Following my initial recreational experience with buses as a means of getting into town to meet friends, during my latter means of school I learned what it was like for working people who had to get the bus everyday. I had taken subjects in a college and school in a different town which required several bus rides a day, so that I was hopping around from place to place and finding the majority of my week spent perched on the edge of my seat, trying to read while resisting the urge to vomit (whether said nausea was induced by the driver’s furious attack on bends or by the body odour of the man/woman in front of me I could never tell, probably it was both). I spent so many hours waiting in the frozen cold at bus stops with a bunch of old people wrapped up like Eskimos, or other college students standing catatonically puffing on cigarettes. How I longed to smoke in those days, just for something hot to travel fast to my lungs. Frequently I wore two pairs of gloves at once.
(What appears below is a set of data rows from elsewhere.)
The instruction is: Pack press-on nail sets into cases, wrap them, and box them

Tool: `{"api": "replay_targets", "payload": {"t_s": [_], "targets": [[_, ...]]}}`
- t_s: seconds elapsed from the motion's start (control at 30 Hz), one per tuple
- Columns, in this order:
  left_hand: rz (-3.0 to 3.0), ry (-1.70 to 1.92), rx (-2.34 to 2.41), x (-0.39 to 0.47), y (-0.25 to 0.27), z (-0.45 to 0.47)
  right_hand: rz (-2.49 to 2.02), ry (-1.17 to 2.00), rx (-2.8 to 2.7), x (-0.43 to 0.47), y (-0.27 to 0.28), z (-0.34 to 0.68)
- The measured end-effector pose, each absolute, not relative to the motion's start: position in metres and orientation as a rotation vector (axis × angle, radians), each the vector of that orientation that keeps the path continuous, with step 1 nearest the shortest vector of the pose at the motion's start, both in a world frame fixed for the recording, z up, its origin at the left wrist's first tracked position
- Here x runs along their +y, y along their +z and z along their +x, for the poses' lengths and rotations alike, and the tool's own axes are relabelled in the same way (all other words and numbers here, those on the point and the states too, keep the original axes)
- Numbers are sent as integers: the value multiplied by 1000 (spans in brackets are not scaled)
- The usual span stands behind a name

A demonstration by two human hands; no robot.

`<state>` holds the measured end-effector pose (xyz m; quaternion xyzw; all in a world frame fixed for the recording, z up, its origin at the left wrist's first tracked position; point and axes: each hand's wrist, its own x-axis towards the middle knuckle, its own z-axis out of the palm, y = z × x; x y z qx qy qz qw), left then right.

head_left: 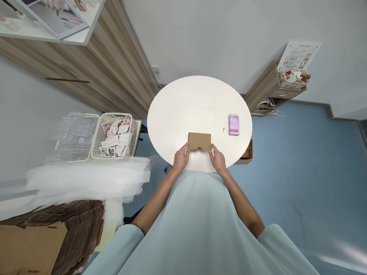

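- Here, your left hand [180, 158] and right hand [218, 159] hold a small brown cardboard box [199, 141] by its two short ends; it is over the near half of an oval, smooth white tabletop [197, 99].
- Your fingers bend inward on both sides, fingertips bearing on the ends, thumbs by the near corners; you pinch the box between your two hands.
- The box is a shallow, matt rectangle with a half-round notch [199, 148] in its near edge.
- To your left, a white perforated plastic basket [133, 137] carries printed packets [113, 140]; nearer you lie translucent white sheets [91, 175] and a layered stack of flat brown cardboard [82, 229].
- The table's curved near rim passes close to your wrists; the wider stretch of tabletop lies beyond the box.
- Right of your right hand, apart from it, a flat rectangular device with a pink-violet screen [234, 125] lies near the right edge.
- The box's long axis runs left to right, across your body, its notch facing you.
- Whether it touches the tabletop, you cannot tell.
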<state>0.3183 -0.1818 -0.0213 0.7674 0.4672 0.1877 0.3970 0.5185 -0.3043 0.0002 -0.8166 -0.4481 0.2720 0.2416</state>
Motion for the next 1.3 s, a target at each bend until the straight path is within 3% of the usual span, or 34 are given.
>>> {"api": "replay_targets", "payload": {"t_s": [0.4, 0.67, 1.07, 1.3], "targets": [[1854, 189, 1317, -197, -28, 315, -2374, 940, -1183, -311, -13, 510], [1544, 300, 1348, -196, -35, 321, -2316, 939, -1111, -311, -28, 516], [1571, 295, 1406, -189, -51, 322, -2237, 859, -1099, -304, -53, 531], [1537, 365, 1377, -191, -41, 319, -2049, 969, -992, -303, -47, 532]]}}
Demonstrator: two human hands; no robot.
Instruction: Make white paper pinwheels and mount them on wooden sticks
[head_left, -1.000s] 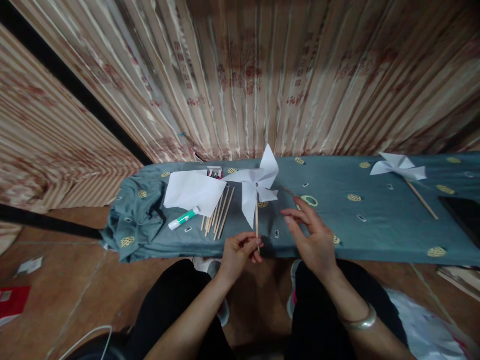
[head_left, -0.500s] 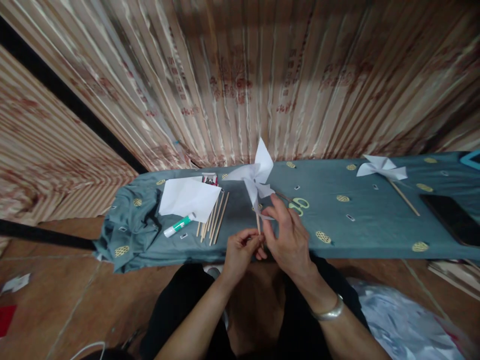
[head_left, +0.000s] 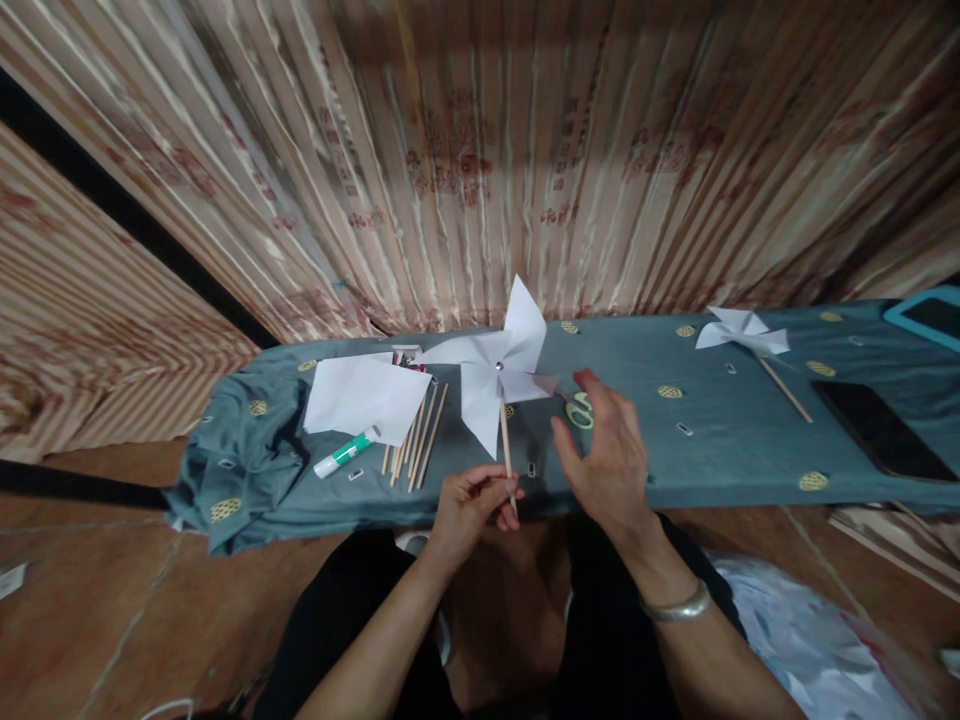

There was one day a week, a Thursday, when I had to get four buses a day, and that truly was hell. But it was also amusing, like the times nearing summer when for some reason the normal-sized bus was replaced with a monster of a holiday coach, which provided a bit of midweek excitement. Or when a woman, looking like she had dressed in my brother’s preteen sportswear wardrobe, got on lugging a titanic-sized flat screen television and proceeded to hug it to her seat like a warm fuzzy bear. Or witnessing the fights that broke out when some kid tried to get on as the bus was pulling away, and the driver exploded into fits of rage and cursing about the arrogance of youth.

Maybe I’m doing bus travel a disservice; maybe taking the bus isn’t what it was a few years ago. Maybe post-recession it’s all got a bit more efficient. I don’t know and maybe I won’t find out, because these days I do everything I can to boycott buses. Walking everywhere helps, and investing in a value-for-money railcard. At least I’m being green.

What I will say about buses is that they are, for good or for bad, a communal experience. Inevitably some ghost from primary school past will float on and treat you with a journey’s worth of gossip about old teachers, or a slightly ominous man in a tracksuit will strike up a fascinating conversation about his egg sandwich with you, or a pair in front of you will keep turning around to inform you each time the bus driver picks his nose and looks straight in his mirror. Maybe there isn’t that kind of intimacy on the train…unless, like the trains where I’m from, the train often has to stop for extended periods after hitting a cow on the line, and what unfolds is like something from a Martin McDonagh script: a gross and darkly hilarious suspension of regular social norms where conversations turn to graphic depictions of absurd animal violence, and people who would normally take a glimpse at one another and then look the other way are suddenly engaged in furious conversation like old mates. I guess waiting for some specialist to come and ‘remove the animal’ (read: scrape cow guts off the train) has its dramatic effects.

Coming to some kind of conclusion, I admit this article has been a bit of a rant, but I hope it is more a record of experiences than a whole-hearted attack on bus travel. After all, it will always have that nostalgic quality: the acrid smell of body odour, stale perfume and freshly-opened cheese and onion crisps; the thundering voices of the half-deaf passengers trying to speak on their brick-like mobile phones; the grimace of the bus driver as he realises he has to count your change from a tenner. Or maybe just the excitement of travelling to college for the first time, or going to a friend’s house and surreptitiously sipping vodka from a plastic coke bottle whilst discussing the forthcoming antics of the evening. When you take a bus, you definitely feel like you are going somewhere (I suppose it bloody well should considering the cost), and there is always the added fun of staring out at the scenery and batting away the wasps, flies and other natural paraphernalia that comes flying in the open windows.

Yes, the bus is certainly the most humble means of transport. Nevertheless, it has to be said that I’d rather walk.